> Exercise brief: Only lines holding the word "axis" should be copied from the material.

^^^^^^^^^^^^^^^^

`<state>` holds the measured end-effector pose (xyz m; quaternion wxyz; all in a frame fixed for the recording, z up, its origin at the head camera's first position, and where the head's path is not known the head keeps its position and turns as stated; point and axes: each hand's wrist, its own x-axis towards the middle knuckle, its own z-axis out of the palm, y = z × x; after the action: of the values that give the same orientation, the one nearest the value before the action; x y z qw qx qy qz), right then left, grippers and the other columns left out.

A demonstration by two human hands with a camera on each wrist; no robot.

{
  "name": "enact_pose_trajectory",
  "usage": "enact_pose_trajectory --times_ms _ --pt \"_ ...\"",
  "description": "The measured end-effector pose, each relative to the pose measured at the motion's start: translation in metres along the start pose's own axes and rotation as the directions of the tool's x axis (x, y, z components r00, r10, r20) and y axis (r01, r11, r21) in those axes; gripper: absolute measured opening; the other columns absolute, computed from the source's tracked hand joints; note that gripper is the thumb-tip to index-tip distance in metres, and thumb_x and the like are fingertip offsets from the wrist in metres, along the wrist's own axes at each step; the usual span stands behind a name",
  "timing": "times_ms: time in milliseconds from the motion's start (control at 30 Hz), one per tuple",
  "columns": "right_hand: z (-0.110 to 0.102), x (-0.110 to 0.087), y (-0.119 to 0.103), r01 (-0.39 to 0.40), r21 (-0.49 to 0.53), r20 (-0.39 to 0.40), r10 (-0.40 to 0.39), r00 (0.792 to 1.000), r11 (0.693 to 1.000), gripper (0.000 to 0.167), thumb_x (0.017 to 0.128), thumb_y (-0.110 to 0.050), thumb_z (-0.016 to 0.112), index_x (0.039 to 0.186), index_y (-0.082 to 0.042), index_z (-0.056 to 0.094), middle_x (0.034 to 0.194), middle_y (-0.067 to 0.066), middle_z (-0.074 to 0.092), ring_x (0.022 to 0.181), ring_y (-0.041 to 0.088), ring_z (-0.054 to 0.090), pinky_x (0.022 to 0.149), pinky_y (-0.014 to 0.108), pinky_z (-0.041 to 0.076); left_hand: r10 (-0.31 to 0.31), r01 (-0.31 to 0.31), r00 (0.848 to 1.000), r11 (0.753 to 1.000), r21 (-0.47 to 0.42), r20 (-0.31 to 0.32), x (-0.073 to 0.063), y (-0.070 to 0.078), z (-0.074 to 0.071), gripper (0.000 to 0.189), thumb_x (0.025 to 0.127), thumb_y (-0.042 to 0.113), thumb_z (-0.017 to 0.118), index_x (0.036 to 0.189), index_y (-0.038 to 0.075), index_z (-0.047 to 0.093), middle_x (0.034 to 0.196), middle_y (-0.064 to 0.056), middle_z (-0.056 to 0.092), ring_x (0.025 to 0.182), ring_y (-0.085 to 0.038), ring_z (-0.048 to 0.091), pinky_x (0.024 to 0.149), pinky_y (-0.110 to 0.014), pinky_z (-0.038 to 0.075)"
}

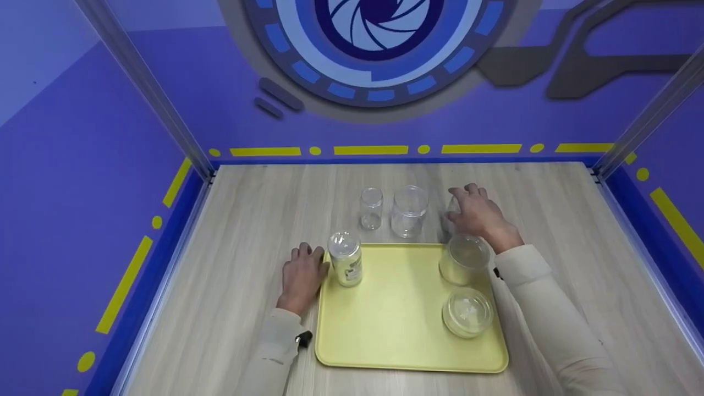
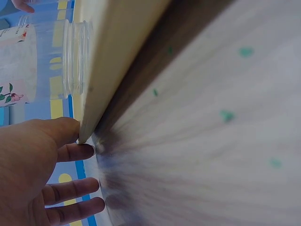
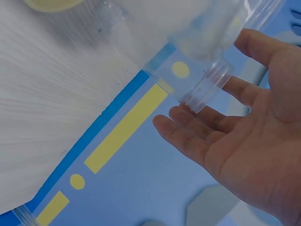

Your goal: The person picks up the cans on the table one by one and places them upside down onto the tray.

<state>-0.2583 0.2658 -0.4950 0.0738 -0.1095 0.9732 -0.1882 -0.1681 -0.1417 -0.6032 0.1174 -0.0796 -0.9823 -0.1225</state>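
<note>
My left hand [image 1: 303, 275] is at the left edge of the yellow tray [image 1: 396, 330]. Thumb and index finger pinch the tray's rim in the left wrist view, the other fingers spread beside it. Near that hand, a clear jar with a flowered label [image 1: 347, 264] stands mouth down on the tray. Behind the tray's back right corner, my right hand [image 1: 479, 213] has loosely bent, spread fingers around a small clear jar [image 1: 452, 214], partly hidden by the hand. In the right wrist view the jar's neck [image 3: 207, 87] lies close to the fingertips, with a gap beside the thumb.
A wide clear jar [image 1: 465, 261] and a low round clear container [image 1: 467, 313] stand along the tray's right side, under the right forearm's inner side. Behind the tray stand a narrow clear jar [image 1: 371, 210] and a wider one [image 1: 410, 212]. Blue panels enclose the table.
</note>
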Motion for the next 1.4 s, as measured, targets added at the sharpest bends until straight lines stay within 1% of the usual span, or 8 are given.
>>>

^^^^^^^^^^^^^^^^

> Your response:
`<state>` holds the measured end-effector pose (xyz m; quaternion wxyz; all in a frame fixed for the recording, z up, its origin at the head camera's first position, and where the head's path is not known the head keeps its position and turns as stated; point and axes: each hand's wrist, its own x-axis towards the middle knuckle, its own z-axis out of the palm, y = z × x; after the action: of the values that give the same orientation, the one nearest the value before the action; x y z qw qx qy qz), right then left, grippers and the other columns left out.
  "description": "The measured end-effector pose, each relative to the pose measured at the motion's start: translation in metres along the start pose's own axes and rotation as the directions of the tool's x axis (x, y, z components r00, r10, r20) and y axis (r01, r11, r21) in those axes; gripper: absolute measured opening; the other columns absolute, computed from the source's tracked hand joints; note that gripper is the thumb-tip to index-tip distance in metres, and thumb_x and the like are fingertip offsets from the wrist in metres, along the wrist's own axes at each step; the usual span stands behind a name",

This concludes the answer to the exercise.